Natal de 2020, época concorrida para alugar carro. Mas ele deixa a locadora sediada em São Paulo com um Ford Ka prata, daqueles com cara mesmo de alugado. Junto, aquela sensação de liberdade, de sair por aí dirigindo, curtir a virada de ano e um pouco do verão. A devolução estava marcada para quase um mês depois, 18 de janeiro, uma segunda-feira.
Mas o dia chegou e nada dele aparecer. “Vai ver decidiu esticar o fim de semana”, podem ter pensado os funcionários da locadora, já que muitas são flexíveis na devolução – cobrando bem pelos dias excedentes, é claro.

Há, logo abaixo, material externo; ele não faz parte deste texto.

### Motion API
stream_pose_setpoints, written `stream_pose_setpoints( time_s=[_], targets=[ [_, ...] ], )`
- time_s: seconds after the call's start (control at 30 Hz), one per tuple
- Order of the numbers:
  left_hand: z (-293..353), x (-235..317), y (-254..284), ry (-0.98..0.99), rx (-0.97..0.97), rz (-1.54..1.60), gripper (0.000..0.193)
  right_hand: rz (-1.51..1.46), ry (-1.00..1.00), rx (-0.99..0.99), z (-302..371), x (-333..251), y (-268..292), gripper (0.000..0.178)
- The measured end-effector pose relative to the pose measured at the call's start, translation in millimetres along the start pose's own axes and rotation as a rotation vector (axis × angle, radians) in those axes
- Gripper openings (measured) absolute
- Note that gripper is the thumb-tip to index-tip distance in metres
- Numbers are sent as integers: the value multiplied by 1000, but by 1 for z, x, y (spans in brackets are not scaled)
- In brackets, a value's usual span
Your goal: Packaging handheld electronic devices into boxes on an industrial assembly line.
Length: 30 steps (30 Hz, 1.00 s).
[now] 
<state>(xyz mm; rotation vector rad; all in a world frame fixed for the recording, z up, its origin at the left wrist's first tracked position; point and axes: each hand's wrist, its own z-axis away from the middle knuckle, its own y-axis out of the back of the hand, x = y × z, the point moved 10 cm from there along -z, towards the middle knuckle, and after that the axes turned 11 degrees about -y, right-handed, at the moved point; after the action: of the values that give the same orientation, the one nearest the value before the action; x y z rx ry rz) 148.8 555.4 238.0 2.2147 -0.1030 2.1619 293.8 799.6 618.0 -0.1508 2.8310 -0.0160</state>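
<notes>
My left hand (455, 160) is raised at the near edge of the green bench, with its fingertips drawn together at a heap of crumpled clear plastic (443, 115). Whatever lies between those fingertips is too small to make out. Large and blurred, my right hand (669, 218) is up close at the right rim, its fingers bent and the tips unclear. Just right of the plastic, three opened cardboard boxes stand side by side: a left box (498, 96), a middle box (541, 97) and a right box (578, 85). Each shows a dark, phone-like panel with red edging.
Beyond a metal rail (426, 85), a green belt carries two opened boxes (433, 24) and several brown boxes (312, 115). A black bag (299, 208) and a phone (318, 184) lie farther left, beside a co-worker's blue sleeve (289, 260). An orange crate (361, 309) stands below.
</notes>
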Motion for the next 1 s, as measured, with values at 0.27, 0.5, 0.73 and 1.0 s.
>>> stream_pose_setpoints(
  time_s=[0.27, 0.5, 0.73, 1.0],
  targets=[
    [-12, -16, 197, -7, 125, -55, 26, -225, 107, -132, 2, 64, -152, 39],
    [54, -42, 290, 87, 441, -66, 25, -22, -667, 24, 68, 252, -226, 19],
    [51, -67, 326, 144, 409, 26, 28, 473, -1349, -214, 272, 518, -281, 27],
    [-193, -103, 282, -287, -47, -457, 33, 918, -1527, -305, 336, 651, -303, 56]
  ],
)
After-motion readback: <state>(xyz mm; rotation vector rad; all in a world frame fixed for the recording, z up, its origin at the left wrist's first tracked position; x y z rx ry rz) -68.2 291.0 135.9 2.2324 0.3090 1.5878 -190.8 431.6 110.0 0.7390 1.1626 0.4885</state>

Veio fevereiro, março, julho, setembro, novembro… Até que dia 1º de dezembro de 2021 o Kazinho quebrou. Problema no motor, longe de ser simples. Pra piorar, quem aciona seguro de um carro que está sumido?
Sem guincho, sem visita ao mecânico e sem uma ideia melhor do seu ‘dono’, ele foi abandonado ali mesmo, em um posto de combustíveis na beira da BR423 em Águas Belas/PE, a 2.343 quilômetros de casa. Era um fim pouco digno para o hatch. Mas a história não ia terminar assim.
Foram policiais rodoviários que desconfiaram do Ka estacionado por três dias no mesmo lugar e ligaram os pontos. Ao puxar a placa, descobriram que havia o boletim de ocorrência feito em São Paulo pela locadora. Não foi difícil achar o locatário, já que ele era conhecido dos funcionários do posto. Foi preso e responde pelo crime de apropriação indébita.
Quem acha a história acima incomum, vai se surpreender. De um ano para cá, só a Polícia Rodoviária Federal recuperou mais de 200 veículos com queixa de apropriação indébita, de norte a sul do Brasil. Todos os casos eram de locatários que não devolveram o veículo no prazo, e circulavam por aí como se fossem os donos.
Em fevereiro do ano passado, um motorista se preparava para deixar o Brasil com uma Renegade branca alugada. Foi parado e preso em Miranda/MS, a caminho da fronteira com a Bolívia.
Em outro caso, um homem foi preso no Paraná usando um Onix Plus alugado para contrabandear cigarros. Além de não devolver o veículo no prazo, ele ainda retirou os bancos dos passageiros para carregar uma maior quantidade de produtos.
O caso mais recente foi nesta terça-feira (11). No início da madrugada, durante uma ronda de rotina, policiais recuperaram um Renault Kwid com queixa de apropriação indébita na Rodovia Fernão Dias, em Atibaia. O motorista, que era reincidente no crime, foi preso.
Vale lembrar que, pelo Código Penal, apropriação indébita tem o mesmo peso do furto. Os dois crimes têm como pena reclusão de um a quatro anos, além de pagamento de multa. As locadoras podem ainda cobrar pelas diárias excedentes. O motorista que alugou e abandonou o Ford Ka ficou devendo 317 diárias. E um motor novo.
Ele deve um carro novo
Nem todo mundo é pego pela polícia, mas não escapa de ser processado pela locadora. Um motorista de Araraquara/SP sumiu com um Chevrolet Onix Joy e nunca mais atendeu às tentativas de contato, que foram insistentes.
Mas como ele deixou todos os dados na assinatura do contrato, não foi difícil para a empresa o acionar na justiça. Ela pede o bloqueio do documento do carro, além, é claro, a reintegração de posse. O juiz do caso já concedeu a tutela antecipada.
A justiça ainda vai avaliar outro pedido da locadora, que não abre mão das 669 diárias que deixaram de ser pagas. Como cada uma custou, em contrato, R$ 84, o fujão já deve R$ 56 mil em diárias, mais que o próprio carro, avaliado em R$ 50 mil na tabela Fipe.